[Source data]
--------------------------------
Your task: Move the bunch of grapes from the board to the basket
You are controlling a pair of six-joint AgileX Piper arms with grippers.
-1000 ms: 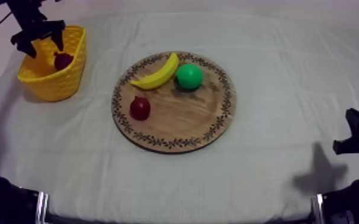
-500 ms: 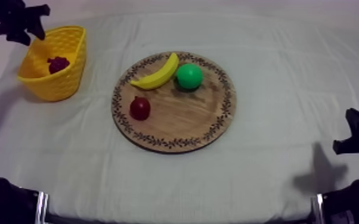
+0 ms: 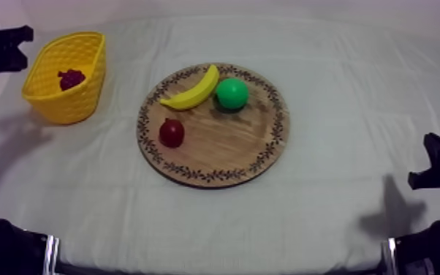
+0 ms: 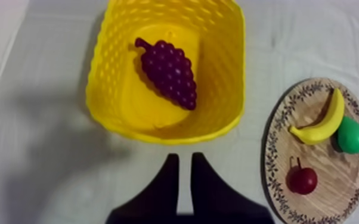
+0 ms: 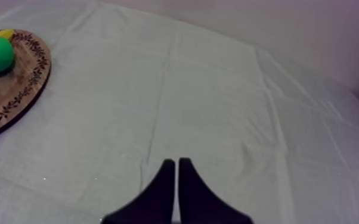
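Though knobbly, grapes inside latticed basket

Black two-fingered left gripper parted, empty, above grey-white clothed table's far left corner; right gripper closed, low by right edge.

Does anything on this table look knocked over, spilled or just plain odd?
Nothing stands out. The bunch of grapes lies inside the yellow basket, which stands upright on the cloth. The banana, the pear and the small red fruit sit on the wooden board, none spilled off it.
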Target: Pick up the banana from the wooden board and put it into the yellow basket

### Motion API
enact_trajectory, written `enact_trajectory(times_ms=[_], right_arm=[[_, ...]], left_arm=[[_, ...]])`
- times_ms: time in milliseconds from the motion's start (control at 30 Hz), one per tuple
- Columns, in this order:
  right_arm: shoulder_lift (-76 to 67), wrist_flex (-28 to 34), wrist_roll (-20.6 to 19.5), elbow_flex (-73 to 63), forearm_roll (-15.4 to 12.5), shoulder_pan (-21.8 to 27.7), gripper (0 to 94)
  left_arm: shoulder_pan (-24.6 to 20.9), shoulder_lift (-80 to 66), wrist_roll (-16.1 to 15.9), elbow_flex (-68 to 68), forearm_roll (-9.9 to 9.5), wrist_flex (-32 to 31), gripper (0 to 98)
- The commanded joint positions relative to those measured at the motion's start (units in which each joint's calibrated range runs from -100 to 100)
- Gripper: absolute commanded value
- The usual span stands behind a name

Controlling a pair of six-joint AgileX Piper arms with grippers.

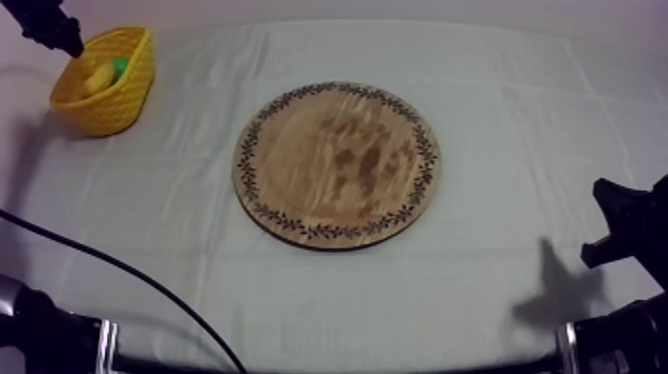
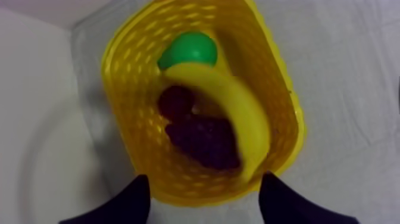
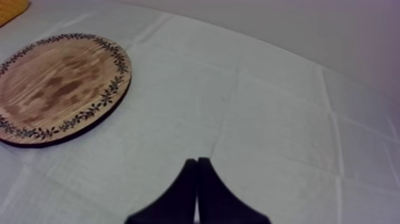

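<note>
Left wrist view: banana point(image 2: 241, 116) in basket point(image 2: 126, 89) beneath left tool point(image 2: 205, 176).

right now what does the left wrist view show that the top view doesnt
Left wrist view's own: dark grapes lying in the yellow basket beside the banana, and the left hand with its fingers apart, holding nothing. Top view's own: the wooden board, bare, mid-table, and the right hand low at the right side. Shared: the basket with the banana and a green pear inside, and the left hand over it.
</note>
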Motion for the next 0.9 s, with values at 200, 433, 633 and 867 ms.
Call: enact_trajectory(times_ms=[200,433,633,867], right_arm=[[0.03,-0.02,-0.04,-0.03,0.00,0.00,0.2],[0.03,-0.02,-0.04,-0.03,0.00,0.00,0.2],[0.03,-0.02,-0.04,-0.03,0.00,0.00,0.2],[0.03,-0.02,-0.04,-0.03,0.00,0.00,0.2]], left_arm=[[-0.10,-11.64,1.36,3.49,0.56,0.35,68.7],[0.43,-26.80,2.34,4.21,1.69,3.14,45.2],[3.24,-38.81,4.39,5.40,1.91,3.25,17.6],[8.09,-52.40,8.51,12.92,2.16,-3.13,3.7]])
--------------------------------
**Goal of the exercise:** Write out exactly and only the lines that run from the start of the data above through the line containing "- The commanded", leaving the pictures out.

**Task response:**
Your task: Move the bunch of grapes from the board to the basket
You are controlling a pair of six-joint AgileX Piper arms with grippers.
-1000 ms: 
-500 ms: 
+0 ms: 
+0 ms: 
+0 ms: 
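Though knobbly, grapes inside latticed basket

Black two-fingered left gripper parted, empty, above grey-white clothed table's far left corner; right gripper closed, low by right edge.

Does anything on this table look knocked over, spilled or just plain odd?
Nothing stands out. The bunch of grapes lies inside the yellow basket, which stands upright on the cloth. The banana, the pear and the small red fruit sit on the wooden board, none spilled off it.
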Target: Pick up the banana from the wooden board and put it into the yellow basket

### Motion API
enact_trajectory, written `enact_trajectory(times_ms=[_], right_arm=[[_, ...]], left_arm=[[_, ...]])`
- times_ms: time in milliseconds from the motion's start (control at 30 Hz), one per tuple
- Columns, in this order:
  right_arm: shoulder_lift (-76 to 67), wrist_flex (-28 to 34), wrist_roll (-20.6 to 19.5), elbow_flex (-73 to 63), forearm_roll (-15.4 to 12.5), shoulder_pan (-21.8 to 27.7), gripper (0 to 94)
  left_arm: shoulder_pan (-24.6 to 20.9), shoulder_lift (-80 to 66), wrist_roll (-16.1 to 15.9), elbow_flex (-68 to 68), forearm_roll (-9.9 to 9.5), wrist_flex (-32 to 31), gripper (0 to 98)
- The commanded joint positions relative to those measured at the motion's start (units in which each joint's calibrated range runs from -100 to 100)

That wraps up the exercise.